## Work instructions
Reproduction without pictures: print every entry precisely as written.

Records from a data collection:
========================

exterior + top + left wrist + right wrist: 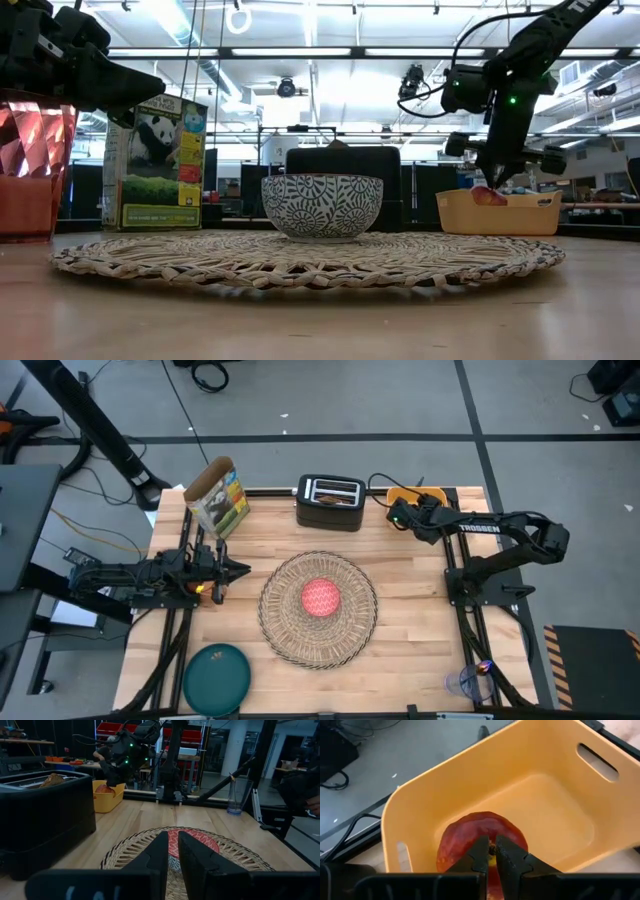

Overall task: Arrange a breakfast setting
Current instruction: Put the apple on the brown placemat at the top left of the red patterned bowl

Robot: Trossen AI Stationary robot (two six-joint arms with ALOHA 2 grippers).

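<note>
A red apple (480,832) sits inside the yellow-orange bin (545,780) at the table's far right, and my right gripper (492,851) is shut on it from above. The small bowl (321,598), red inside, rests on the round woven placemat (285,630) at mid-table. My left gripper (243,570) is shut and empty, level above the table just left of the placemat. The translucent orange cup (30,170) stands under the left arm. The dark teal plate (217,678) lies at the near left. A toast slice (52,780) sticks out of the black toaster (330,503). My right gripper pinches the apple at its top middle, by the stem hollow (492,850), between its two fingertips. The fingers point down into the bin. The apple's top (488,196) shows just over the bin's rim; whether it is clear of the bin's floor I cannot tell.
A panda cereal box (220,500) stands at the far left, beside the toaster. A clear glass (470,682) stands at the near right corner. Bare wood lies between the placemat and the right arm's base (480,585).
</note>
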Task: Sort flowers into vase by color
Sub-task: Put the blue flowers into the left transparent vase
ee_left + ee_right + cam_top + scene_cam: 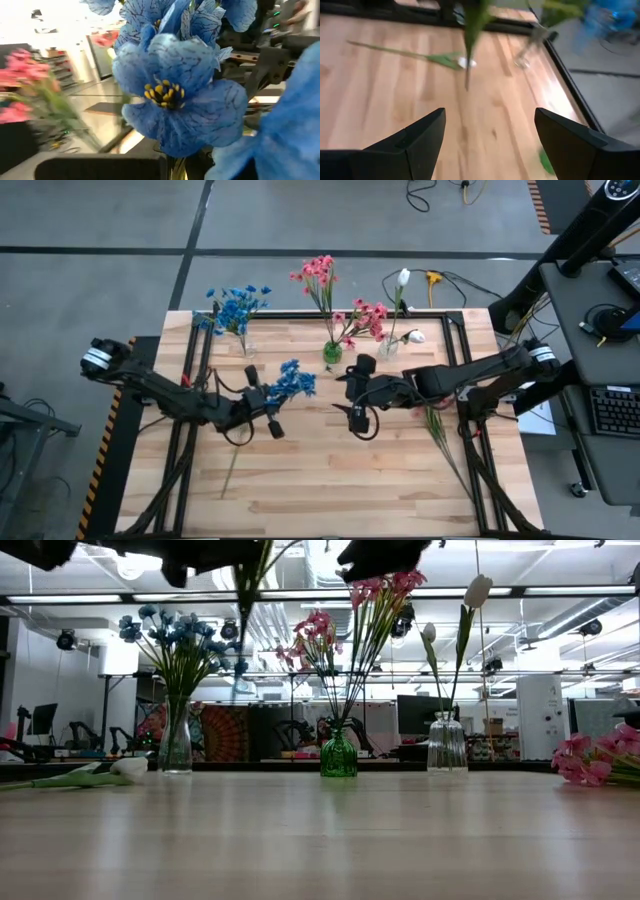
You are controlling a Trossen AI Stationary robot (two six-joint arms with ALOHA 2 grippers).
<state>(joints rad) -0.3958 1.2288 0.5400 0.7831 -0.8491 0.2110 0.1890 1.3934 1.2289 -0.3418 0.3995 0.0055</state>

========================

## Solution for this problem
exterior + top + left wrist + right wrist: 

Overall task: Arrange a breakfast setting
Current instruction: Put the apple on the brown placemat at the top left of the red patterned bowl

Robot: Trossen AI Stationary robot (two six-joint arms with ALOHA 2 grippers).

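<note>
A red apple (480,832) sits inside the yellow-orange bin (545,780) at the table's far right, and my right gripper (492,851) is shut on it from above. The small bowl (321,598), red inside, rests on the round woven placemat (285,630) at mid-table. My left gripper (243,570) is shut and empty, level above the table just left of the placemat. The translucent orange cup (30,170) stands under the left arm. The dark teal plate (217,678) lies at the near left. A toast slice (52,780) sticks out of the black toaster (330,503). My right gripper pinches the apple at its top middle, by the stem hollow (492,850), between its two fingertips. The fingers point down into the bin. The apple's top (488,196) shows just over the bin's rim; whether it is clear of the bin's floor I cannot tell.
A panda cereal box (220,500) stands at the far left, beside the toaster. A clear glass (470,682) stands at the near right corner. Bare wood lies between the placemat and the right arm's base (480,585).
</note>
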Task: Sort flowers into vase by color
Sub-task: Put the blue flowers into the left transparent vase
ee_left + ee_right + cam_top + scene_cam: 
You are controlling a Trossen AI Stationary robot (two six-joint arms with ALOHA 2 grippers).
<state>(joints rad) -0.3958 1.2288 0.5400 0.7831 -0.8491 0.2110 0.1890 1.3934 1.2289 -0.3418 0.3995 0.0055</state>

The exercise concludes with this answer.